─── Supplied information ───

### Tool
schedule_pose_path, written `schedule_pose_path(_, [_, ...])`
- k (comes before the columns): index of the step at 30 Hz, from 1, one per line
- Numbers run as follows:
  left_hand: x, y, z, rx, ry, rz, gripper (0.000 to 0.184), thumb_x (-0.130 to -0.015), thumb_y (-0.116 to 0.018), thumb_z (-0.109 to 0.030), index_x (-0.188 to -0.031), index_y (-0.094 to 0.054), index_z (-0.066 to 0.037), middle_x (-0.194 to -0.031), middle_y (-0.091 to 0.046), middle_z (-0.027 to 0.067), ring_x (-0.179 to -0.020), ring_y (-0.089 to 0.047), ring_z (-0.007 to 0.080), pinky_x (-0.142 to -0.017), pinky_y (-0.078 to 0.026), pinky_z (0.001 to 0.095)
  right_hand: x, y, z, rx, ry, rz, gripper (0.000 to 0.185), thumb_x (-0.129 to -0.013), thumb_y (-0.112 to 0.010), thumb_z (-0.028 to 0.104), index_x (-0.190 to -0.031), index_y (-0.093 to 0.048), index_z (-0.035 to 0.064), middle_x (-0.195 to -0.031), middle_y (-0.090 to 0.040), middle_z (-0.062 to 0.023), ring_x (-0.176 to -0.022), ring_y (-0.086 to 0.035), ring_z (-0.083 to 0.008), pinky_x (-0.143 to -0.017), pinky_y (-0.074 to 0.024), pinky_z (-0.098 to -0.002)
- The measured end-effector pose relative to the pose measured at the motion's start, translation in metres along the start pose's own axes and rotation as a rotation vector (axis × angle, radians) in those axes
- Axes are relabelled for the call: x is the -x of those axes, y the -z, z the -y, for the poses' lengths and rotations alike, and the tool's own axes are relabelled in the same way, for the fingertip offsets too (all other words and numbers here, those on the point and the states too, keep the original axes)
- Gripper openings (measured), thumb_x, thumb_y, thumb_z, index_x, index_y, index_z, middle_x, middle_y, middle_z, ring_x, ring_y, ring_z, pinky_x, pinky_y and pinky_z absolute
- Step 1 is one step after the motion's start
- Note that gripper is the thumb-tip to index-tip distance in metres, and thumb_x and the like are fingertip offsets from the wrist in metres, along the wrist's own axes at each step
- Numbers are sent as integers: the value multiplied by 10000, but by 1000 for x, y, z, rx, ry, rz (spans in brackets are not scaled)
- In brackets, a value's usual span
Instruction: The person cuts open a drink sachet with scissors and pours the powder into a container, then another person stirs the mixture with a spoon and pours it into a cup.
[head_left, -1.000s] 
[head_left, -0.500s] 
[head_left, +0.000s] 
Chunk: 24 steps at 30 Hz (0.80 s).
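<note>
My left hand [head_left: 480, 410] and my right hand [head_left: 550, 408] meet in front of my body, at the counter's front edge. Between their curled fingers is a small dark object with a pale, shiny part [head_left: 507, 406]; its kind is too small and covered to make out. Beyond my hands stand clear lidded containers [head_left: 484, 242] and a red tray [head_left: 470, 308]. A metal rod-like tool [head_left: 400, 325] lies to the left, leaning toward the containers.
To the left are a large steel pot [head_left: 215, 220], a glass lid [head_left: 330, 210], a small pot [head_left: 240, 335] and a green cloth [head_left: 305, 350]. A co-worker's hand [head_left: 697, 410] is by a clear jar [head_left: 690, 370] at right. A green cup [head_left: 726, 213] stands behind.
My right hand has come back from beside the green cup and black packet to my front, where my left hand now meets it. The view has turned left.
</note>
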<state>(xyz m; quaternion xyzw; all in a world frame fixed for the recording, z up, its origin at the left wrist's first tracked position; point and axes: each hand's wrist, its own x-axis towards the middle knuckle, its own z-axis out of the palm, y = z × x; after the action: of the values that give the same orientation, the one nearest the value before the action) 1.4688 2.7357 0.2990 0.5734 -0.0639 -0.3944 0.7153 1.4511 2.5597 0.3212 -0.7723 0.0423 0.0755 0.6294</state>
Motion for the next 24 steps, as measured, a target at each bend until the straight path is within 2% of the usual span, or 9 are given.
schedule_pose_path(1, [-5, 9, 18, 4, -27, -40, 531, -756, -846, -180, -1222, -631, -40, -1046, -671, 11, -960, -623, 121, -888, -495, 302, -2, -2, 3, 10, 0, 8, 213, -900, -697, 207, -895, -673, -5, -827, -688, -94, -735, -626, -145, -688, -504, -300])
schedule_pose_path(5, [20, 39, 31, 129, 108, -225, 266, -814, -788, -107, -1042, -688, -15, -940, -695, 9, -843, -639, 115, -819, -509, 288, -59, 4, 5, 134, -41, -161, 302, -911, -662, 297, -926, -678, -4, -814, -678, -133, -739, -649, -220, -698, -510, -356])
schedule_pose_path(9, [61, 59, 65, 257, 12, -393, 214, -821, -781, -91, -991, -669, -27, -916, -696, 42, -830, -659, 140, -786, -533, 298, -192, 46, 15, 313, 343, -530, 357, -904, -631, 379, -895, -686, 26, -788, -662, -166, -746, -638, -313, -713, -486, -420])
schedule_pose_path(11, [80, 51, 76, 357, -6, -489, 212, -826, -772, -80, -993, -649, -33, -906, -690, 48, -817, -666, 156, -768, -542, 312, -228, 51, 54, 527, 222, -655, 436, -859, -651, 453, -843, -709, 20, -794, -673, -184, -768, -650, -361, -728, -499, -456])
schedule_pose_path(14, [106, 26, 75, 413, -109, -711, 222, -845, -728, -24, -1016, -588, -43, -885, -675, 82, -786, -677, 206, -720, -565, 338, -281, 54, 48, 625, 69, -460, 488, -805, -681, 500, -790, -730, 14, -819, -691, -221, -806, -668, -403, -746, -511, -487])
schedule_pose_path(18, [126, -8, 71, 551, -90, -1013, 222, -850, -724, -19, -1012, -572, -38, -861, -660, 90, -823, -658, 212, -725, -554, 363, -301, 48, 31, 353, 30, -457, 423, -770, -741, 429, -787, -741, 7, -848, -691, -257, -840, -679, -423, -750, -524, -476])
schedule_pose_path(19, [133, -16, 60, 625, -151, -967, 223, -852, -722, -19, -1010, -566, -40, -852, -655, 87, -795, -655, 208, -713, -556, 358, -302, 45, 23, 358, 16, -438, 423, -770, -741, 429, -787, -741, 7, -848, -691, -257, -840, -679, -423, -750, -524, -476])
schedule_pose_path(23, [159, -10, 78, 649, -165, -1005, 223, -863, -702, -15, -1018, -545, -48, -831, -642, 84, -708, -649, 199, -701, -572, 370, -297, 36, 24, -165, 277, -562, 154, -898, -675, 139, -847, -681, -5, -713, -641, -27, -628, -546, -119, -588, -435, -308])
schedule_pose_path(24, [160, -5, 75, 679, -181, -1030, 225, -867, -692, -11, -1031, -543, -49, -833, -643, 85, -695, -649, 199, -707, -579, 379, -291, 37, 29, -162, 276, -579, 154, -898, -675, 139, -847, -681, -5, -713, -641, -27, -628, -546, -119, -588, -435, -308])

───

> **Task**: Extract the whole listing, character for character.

> **Task response**:
### Tool
schedule_pose_path, written `schedule_pose_path(_, [_, ...])`
- k (comes before the columns): index of the step at 30 Hz, from 1, one per line
- Numbers run as follows:
  left_hand: x, y, z, rx, ry, rz, gripper (0.000 to 0.184), thumb_x (-0.130 to -0.015), thumb_y (-0.116 to 0.018), thumb_z (-0.109 to 0.030), index_x (-0.188 to -0.031), index_y (-0.094 to 0.054), index_z (-0.066 to 0.037), middle_x (-0.194 to -0.031), middle_y (-0.091 to 0.046), middle_z (-0.027 to 0.067), ring_x (-0.179 to -0.020), ring_y (-0.089 to 0.047), ring_z (-0.007 to 0.080), pinky_x (-0.142 to -0.017), pinky_y (-0.078 to 0.026), pinky_z (0.001 to 0.095)
  right_hand: x, y, z, rx, ry, rz, gripper (0.000 to 0.185), thumb_x (-0.129 to -0.013), thumb_y (-0.112 to 0.010), thumb_z (-0.028 to 0.104), index_x (-0.190 to -0.031), index_y (-0.093 to 0.048), index_z (-0.035 to 0.064), middle_x (-0.195 to -0.031), middle_y (-0.090 to 0.040), middle_z (-0.062 to 0.023), ring_x (-0.176 to -0.022), ring_y (-0.086 to 0.035), ring_z (-0.083 to 0.008), pinky_x (-0.143 to -0.017), pinky_y (-0.074 to 0.024), pinky_z (-0.098 to -0.002)
- The measured end-effector pose relative to the pose measured at the motion's start, translation in metres along the start pose's own axes and rotation as a rotation vector (axis × angle, radians) in those axes
- Axes are relabelled for the call: x is the -x of those axes, y the -z, z the -y, for the poses' lengths and rotations alike, and the tool's own axes are relabelled in the same way, for the fingertip offsets too (all other words and numbers here, those on the point and the states too, keep the original axes)
- Gripper openings (measured), thumb_x, thumb_y, thumb_z, index_x, index_y, index_z, middle_x, middle_y, middle_z, ring_x, ring_y, ring_z, pinky_x, pinky_y and pinky_z absolute
- Step 1 is one step after the motion's start
- Note that gripper is the thumb-tip to index-tip distance in metres, and thumb_x and the like are fingertip offsets from the wrist in metres, along the wrist's own axes at each step
- Numbers are sent as integers: the value multiplied by 10000, but by 1000 for x, y, z, rx, ry, rz (spans in brackets are not scaled)
- In brackets, a value's usual span
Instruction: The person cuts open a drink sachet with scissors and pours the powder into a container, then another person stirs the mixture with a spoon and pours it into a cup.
[head_left, -1.000s] 
[head_left, -0.500s] 
[head_left, +0.000s] 
Chunk: 24 steps at 30 Hz (0.80 s).
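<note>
My left hand [head_left: 480, 410] and my right hand [head_left: 550, 408] meet in front of my body, at the counter's front edge. Between their curled fingers is a small dark object with a pale, shiny part [head_left: 507, 406]; its kind is too small and covered to make out. Beyond my hands stand clear lidded containers [head_left: 484, 242] and a red tray [head_left: 470, 308]. A metal rod-like tool [head_left: 400, 325] lies to the left, leaning toward the containers.
To the left are a large steel pot [head_left: 215, 220], a glass lid [head_left: 330, 210], a small pot [head_left: 240, 335] and a green cloth [head_left: 305, 350]. A co-worker's hand [head_left: 697, 410] is by a clear jar [head_left: 690, 370] at right. A green cup [head_left: 726, 213] stands behind.
My right hand has come back from beside the green cup and black packet to my front, where my left hand now meets it. The view has turned left.
</note>
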<state>(xyz m; quaternion xyzw; all in a world frame fixed for the recording, z up, its origin at the left wrist's first tracked position; point and axes: each hand's wrist, its own x-axis towards the middle knuckle, its own z-axis out of the palm, y = z × x; after the action: of the values that give the same orientation, the one nearest the value before the action) 1.4688 2.7357 0.2990 0.5734 -0.0639 -0.3944 0.7153 1.4511 2.5597 0.3212 -0.7723 0.0423 0.0755 0.6294</state>
Motion for the next 24 steps, as measured, a target at each bend until the straight path is within 2% of the usual span, or 9 are given.
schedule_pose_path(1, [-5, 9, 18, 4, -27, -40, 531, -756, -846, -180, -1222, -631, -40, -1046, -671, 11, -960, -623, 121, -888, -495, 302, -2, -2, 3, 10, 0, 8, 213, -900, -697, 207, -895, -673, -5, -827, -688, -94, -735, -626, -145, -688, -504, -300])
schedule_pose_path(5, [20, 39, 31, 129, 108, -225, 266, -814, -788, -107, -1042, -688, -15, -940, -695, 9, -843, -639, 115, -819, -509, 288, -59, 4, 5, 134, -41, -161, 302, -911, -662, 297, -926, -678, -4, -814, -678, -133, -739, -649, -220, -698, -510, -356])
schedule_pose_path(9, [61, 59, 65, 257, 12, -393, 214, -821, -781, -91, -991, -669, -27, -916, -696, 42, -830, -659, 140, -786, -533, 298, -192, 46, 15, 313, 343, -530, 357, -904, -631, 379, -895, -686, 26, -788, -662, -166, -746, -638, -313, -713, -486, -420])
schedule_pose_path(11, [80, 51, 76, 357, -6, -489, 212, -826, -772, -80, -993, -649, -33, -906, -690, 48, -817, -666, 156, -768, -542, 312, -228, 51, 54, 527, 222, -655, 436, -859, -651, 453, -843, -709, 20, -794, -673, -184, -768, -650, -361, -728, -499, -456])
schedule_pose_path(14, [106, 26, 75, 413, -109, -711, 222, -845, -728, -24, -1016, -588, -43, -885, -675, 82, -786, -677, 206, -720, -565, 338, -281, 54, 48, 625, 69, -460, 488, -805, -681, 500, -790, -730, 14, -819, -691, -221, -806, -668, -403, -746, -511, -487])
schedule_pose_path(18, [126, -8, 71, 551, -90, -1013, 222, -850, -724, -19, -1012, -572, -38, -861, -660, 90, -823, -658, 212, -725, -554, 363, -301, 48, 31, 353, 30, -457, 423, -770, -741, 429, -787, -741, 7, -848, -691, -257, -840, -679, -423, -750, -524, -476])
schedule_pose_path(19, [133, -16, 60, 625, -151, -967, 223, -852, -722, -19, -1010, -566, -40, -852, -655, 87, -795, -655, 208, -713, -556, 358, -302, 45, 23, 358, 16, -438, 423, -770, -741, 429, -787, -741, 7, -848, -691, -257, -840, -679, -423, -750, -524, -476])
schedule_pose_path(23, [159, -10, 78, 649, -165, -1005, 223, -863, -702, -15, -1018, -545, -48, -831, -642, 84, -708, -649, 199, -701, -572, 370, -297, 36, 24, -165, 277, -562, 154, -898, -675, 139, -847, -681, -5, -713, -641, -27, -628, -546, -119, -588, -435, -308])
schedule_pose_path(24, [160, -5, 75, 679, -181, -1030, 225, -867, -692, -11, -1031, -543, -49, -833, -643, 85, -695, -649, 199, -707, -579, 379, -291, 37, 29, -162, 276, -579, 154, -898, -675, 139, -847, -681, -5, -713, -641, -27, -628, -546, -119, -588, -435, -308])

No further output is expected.